New Latency Model for Dynamic Frequency Scaling on Network-on-Chip
Sheng-Nan Li and Wen-Ming Pan

Abstract—Modulating both the clock frequency and supply voltage of the network-on-chip (NoC) during runtime can reduce the power consumption and heat flux, but will lead to the increase of the latency of NoC. It is necessary to find a tradeoff between power consumption and communication latency. So we propose an analytical latency model which can show us the relationship of them. The proposed model to analyze latency is based on the M/G/1 queuing model, which is suitable for dynamic frequency scaling. The experiment results show that the accuracy of this model is more than 90%.

Index Terms—Dynamic programming network, latency model, network-on-chip, power budgeting, regression.

1. Introduction

As the structure size down to 22 nm and smaller[1], there are two big challenges that many network-on-chip (NoC) designers have to face: First, the proportion of time which is spent on the communications of different intellectual property (IP) cores is increasing compared with the time that is spent on calculating in the IPs, so the delay of NoC acts as the performance bottleneck in many NoC designs[2]. Second, as the integration density of a chip increases in an amazing speed, the power consumption and the power density of NoC are also increase rapidly. Eventually, the point will be reached where heat constraints forbid adding more parallelism structures, which becomes a new limiting factor to system performance[3]. The many-core architecture also faces steep design challenges with respect to power consumption[4]. Now more and more people want to control the power budget during the runtime dynamically to make the NoC more power saving, and most designs allow the modulation of both clock frequency and supply voltage during runtime by a feature called dynamic voltage and frequency scaling (DVFS)[5]. But two problems became the limitation which seriously affects the development of performance of NoC. In general, if latency is reduced, the power consumption will increase; if power is reduced, the latency of NoC will increase. So it is very important to build a latency model which can show us the relation between the latency and the frequency of NoC and the average latency of NoC in DVFS procedure. But the present analytical model only can be used when the frequency of routers is fixed.

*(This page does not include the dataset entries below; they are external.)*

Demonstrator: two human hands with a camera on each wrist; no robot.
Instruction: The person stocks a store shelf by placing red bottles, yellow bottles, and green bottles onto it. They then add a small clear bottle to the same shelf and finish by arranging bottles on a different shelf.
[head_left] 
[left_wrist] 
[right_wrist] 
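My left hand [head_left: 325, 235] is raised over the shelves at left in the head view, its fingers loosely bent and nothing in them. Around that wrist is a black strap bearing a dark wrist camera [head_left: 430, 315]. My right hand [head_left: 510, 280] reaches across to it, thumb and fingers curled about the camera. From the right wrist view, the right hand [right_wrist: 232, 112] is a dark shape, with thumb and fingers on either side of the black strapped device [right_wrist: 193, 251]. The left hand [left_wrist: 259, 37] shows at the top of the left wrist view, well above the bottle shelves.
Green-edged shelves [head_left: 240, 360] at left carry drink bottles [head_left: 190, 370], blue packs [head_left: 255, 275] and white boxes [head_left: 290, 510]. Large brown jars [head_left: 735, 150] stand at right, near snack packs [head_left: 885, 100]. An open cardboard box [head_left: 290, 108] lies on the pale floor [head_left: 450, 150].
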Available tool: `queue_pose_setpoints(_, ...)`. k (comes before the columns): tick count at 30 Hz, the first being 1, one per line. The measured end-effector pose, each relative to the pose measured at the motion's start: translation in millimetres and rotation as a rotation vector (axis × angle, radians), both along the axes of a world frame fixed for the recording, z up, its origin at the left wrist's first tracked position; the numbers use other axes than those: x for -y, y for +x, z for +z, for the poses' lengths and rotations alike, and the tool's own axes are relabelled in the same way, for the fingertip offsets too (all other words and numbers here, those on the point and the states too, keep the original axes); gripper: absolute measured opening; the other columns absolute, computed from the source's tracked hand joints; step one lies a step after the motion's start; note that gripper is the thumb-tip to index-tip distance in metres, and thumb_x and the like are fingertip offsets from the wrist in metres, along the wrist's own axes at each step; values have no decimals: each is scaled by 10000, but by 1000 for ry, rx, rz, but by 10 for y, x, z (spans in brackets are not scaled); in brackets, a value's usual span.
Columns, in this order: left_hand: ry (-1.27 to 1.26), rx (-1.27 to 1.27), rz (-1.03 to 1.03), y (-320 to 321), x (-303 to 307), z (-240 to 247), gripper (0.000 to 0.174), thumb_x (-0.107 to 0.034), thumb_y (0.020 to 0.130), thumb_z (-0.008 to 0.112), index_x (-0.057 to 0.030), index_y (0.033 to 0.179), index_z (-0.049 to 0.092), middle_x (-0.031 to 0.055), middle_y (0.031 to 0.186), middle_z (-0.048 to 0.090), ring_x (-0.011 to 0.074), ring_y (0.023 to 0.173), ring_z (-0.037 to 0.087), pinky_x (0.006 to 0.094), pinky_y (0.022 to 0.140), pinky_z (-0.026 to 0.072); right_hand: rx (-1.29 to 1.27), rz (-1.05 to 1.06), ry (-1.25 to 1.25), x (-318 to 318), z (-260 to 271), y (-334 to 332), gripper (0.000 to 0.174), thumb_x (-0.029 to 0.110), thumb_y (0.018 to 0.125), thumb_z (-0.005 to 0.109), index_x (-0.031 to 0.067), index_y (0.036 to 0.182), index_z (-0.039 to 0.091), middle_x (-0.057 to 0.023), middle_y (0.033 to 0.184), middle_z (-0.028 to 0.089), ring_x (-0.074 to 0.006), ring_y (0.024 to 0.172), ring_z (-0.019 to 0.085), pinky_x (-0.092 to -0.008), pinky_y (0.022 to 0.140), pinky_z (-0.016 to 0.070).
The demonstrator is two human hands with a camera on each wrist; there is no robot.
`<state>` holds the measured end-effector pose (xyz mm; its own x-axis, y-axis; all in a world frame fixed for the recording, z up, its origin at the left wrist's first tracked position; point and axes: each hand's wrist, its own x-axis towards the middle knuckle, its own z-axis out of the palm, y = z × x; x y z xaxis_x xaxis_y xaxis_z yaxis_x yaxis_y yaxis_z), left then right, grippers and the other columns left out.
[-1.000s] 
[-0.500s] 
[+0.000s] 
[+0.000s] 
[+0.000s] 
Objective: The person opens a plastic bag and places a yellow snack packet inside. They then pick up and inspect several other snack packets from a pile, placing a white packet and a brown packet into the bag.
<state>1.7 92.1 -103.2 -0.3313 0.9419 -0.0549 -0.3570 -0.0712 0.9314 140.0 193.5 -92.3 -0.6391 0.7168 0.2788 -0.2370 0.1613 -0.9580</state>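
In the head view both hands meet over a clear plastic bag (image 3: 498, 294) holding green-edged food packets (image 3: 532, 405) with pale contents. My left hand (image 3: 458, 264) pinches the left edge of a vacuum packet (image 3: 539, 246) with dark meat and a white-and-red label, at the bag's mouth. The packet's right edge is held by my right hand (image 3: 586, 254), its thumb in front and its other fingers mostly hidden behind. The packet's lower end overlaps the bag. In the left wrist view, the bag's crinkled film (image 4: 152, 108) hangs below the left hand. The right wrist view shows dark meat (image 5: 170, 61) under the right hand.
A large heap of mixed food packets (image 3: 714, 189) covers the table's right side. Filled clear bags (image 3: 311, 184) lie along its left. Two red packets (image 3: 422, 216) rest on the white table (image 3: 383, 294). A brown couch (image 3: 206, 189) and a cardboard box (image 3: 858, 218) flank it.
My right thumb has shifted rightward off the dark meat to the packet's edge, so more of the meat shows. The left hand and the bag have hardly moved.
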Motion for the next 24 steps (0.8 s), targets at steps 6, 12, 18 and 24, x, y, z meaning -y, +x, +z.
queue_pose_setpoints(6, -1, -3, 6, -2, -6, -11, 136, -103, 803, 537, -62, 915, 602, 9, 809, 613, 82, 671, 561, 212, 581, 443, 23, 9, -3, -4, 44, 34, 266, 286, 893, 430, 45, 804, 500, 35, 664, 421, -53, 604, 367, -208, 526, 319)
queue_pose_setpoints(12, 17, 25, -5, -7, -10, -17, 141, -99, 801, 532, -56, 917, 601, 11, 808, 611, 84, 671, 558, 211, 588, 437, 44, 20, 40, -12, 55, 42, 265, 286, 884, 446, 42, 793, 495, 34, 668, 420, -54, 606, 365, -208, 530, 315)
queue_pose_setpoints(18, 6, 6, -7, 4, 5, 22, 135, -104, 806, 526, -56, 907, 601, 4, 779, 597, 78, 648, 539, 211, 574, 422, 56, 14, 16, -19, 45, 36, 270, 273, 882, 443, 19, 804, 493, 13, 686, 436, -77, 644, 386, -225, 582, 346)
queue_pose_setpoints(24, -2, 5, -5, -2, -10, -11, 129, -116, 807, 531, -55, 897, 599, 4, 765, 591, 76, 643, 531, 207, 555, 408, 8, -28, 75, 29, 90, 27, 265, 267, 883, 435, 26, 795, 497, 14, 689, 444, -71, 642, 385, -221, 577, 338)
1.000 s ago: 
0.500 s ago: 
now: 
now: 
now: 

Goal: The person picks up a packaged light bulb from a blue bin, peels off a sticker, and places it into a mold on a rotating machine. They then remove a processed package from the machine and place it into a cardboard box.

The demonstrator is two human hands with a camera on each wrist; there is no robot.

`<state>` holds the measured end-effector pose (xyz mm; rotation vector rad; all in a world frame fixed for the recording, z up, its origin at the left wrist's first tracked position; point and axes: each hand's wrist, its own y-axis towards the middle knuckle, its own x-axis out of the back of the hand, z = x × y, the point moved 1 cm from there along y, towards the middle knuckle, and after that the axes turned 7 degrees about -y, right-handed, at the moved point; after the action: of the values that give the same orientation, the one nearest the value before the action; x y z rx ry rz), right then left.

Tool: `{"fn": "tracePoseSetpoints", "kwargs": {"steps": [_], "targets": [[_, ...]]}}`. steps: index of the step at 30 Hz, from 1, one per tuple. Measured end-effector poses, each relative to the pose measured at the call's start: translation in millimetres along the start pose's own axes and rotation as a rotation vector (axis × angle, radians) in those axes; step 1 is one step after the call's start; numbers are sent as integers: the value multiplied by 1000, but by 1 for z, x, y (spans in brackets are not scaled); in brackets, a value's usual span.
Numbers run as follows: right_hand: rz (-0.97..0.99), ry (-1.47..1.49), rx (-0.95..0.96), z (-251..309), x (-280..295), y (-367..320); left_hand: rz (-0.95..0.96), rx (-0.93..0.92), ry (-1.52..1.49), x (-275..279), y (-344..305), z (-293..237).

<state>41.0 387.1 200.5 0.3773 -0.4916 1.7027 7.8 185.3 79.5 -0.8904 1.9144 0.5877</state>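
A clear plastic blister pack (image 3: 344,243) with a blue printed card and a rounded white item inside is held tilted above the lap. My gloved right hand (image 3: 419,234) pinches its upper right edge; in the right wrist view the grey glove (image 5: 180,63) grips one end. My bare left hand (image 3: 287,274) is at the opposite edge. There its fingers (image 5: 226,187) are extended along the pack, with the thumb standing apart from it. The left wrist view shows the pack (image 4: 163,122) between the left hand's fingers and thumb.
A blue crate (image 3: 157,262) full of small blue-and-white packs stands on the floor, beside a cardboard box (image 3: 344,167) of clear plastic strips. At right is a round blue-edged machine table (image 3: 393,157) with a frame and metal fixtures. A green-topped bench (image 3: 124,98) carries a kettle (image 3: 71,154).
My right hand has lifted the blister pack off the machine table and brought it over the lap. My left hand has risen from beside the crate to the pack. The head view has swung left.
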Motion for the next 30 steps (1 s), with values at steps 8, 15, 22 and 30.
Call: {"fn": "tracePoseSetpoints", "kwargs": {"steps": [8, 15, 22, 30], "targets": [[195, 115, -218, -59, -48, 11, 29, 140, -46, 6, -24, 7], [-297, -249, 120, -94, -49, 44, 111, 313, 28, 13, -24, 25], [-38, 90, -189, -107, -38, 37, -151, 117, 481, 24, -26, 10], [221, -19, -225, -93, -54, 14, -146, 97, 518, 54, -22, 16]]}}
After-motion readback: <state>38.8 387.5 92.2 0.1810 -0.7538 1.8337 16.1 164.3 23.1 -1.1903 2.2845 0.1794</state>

To solve this problem, in this work, we present a latency model which can not only calculate the latency in a normal way, but also analyze the latency when the frequency of routers is changed dynamically. So it will suit for the works which care about both the latency and power and want to make a tradeoff between them or to find the best budget when there is a constraint for power.

The rest of the paper is arranged as follows: In Section 2, we will discuss the related work about latency models and power management by means of DVFS. The new latency model is proposed in Section 3. In Section 4, evaluations on different router frequency and different workloads are given. And the conclusions are drawn in Section 5.

2. Related Work

Two latency models using the queuing theorem were presented in [5] and [6]. The model presented in [5], which is based on an M/G/1 queuing model, is used to develop a thorough performance analysis for wormhole routing with arbitrary size messages and finite buffers under application-specific traffic patterns. The model proposed in [6] is based on a G/G/1 queuing model. It estimates performance metrics, such as the average latency and router blocking time, and can be conveniently used for optimization purposes to find appropriate design parameters and obtain quick performance estimates. Reference [7] analyzed how multiple traffic streams originating at the source could be combined into a single traffic stream without any adverse impact on the statistical characteristic
of the destination traffic. The model was derived from the observations of the statistical behaviors of received streams at destinations in a single-source multiple-destinations scenario. Reference [8] presented an analytic formalism that enables powerful modeling of discrete event (DE) systems. There are some other works introduce latency models using the queuing theorem[9],[10].

3. NoC Average Latency

The objective of the NoC power budgeting is to optimize the average latency under a power envelop, which corresponds to minimizing the overall system running time. Lightweight latency models can be derived from the queue model, which will be described in this section. Our goal is to find a quantitative relationship between the network latency and the router frequencies.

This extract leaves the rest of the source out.